▶ _Material provided_:
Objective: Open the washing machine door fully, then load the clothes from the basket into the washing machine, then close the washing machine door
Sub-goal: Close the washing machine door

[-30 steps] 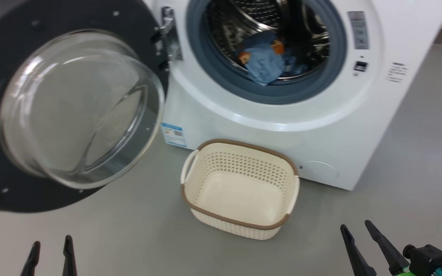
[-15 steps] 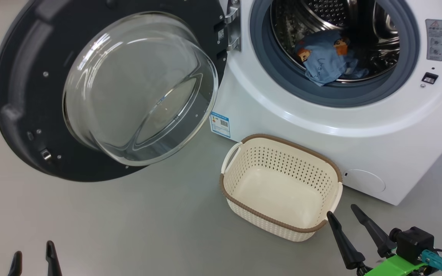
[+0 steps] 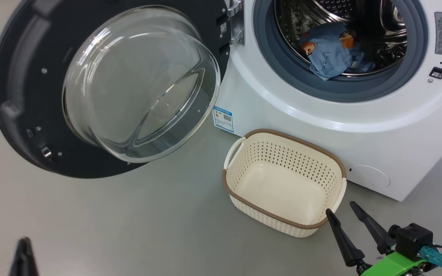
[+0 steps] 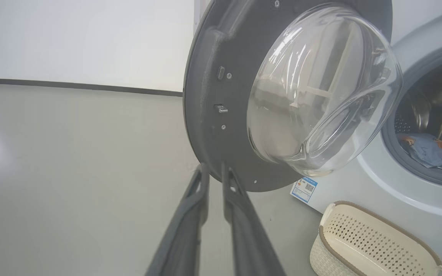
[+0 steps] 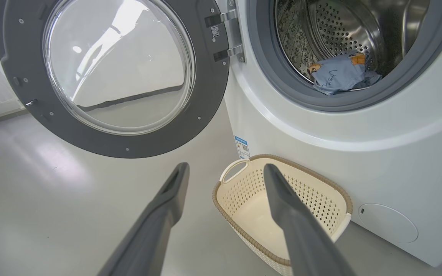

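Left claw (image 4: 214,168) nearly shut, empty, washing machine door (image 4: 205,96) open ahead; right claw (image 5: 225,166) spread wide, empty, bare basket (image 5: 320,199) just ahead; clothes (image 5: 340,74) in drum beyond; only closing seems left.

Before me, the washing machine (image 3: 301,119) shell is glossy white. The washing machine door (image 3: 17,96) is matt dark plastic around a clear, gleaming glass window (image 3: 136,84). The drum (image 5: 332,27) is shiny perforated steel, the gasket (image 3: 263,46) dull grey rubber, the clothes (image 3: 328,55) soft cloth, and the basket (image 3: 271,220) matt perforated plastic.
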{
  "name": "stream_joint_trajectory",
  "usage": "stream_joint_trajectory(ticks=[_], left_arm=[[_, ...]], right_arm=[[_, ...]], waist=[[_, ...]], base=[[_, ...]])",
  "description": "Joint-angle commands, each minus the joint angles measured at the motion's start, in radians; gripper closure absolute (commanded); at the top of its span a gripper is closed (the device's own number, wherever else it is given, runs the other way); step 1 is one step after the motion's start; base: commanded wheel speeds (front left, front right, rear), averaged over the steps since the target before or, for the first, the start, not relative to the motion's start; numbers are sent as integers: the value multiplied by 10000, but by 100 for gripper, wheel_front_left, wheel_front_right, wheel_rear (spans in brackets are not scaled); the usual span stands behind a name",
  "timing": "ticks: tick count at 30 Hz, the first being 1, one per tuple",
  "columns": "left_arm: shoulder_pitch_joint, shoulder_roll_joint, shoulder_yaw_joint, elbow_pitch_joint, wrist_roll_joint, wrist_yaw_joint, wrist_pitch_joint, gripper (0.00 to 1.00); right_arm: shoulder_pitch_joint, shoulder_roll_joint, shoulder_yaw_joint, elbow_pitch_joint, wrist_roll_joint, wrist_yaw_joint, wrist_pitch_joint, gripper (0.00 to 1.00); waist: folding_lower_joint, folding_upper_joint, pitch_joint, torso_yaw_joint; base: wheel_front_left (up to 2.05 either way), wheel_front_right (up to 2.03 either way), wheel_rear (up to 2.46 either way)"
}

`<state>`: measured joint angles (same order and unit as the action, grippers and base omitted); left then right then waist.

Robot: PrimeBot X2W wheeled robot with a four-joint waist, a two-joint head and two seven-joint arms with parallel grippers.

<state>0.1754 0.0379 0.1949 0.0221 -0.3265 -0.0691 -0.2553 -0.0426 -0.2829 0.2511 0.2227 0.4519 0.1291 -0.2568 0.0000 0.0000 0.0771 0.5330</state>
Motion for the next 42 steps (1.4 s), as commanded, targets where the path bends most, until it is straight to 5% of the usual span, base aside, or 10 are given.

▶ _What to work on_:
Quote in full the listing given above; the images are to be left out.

▶ _Finished task_:
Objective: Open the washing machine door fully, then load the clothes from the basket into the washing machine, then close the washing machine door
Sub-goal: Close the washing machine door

[-30 steps] 
[-15 steps] 
[+0 steps] 
[+0 steps] 
[+0 steps] 

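Left claw (image 4: 214,168) nearly shut, empty, washing machine door (image 4: 205,96) open ahead; right claw (image 5: 225,166) spread wide, empty, bare basket (image 5: 320,199) just ahead; clothes (image 5: 340,74) in drum beyond; only closing seems left.

Before me, the washing machine (image 3: 301,119) shell is glossy white. The washing machine door (image 3: 17,96) is matt dark plastic around a clear, gleaming glass window (image 3: 136,84). The drum (image 5: 332,27) is shiny perforated steel, the gasket (image 3: 263,46) dull grey rubber, the clothes (image 3: 328,55) soft cloth, and the basket (image 3: 271,220) matt perforated plastic.
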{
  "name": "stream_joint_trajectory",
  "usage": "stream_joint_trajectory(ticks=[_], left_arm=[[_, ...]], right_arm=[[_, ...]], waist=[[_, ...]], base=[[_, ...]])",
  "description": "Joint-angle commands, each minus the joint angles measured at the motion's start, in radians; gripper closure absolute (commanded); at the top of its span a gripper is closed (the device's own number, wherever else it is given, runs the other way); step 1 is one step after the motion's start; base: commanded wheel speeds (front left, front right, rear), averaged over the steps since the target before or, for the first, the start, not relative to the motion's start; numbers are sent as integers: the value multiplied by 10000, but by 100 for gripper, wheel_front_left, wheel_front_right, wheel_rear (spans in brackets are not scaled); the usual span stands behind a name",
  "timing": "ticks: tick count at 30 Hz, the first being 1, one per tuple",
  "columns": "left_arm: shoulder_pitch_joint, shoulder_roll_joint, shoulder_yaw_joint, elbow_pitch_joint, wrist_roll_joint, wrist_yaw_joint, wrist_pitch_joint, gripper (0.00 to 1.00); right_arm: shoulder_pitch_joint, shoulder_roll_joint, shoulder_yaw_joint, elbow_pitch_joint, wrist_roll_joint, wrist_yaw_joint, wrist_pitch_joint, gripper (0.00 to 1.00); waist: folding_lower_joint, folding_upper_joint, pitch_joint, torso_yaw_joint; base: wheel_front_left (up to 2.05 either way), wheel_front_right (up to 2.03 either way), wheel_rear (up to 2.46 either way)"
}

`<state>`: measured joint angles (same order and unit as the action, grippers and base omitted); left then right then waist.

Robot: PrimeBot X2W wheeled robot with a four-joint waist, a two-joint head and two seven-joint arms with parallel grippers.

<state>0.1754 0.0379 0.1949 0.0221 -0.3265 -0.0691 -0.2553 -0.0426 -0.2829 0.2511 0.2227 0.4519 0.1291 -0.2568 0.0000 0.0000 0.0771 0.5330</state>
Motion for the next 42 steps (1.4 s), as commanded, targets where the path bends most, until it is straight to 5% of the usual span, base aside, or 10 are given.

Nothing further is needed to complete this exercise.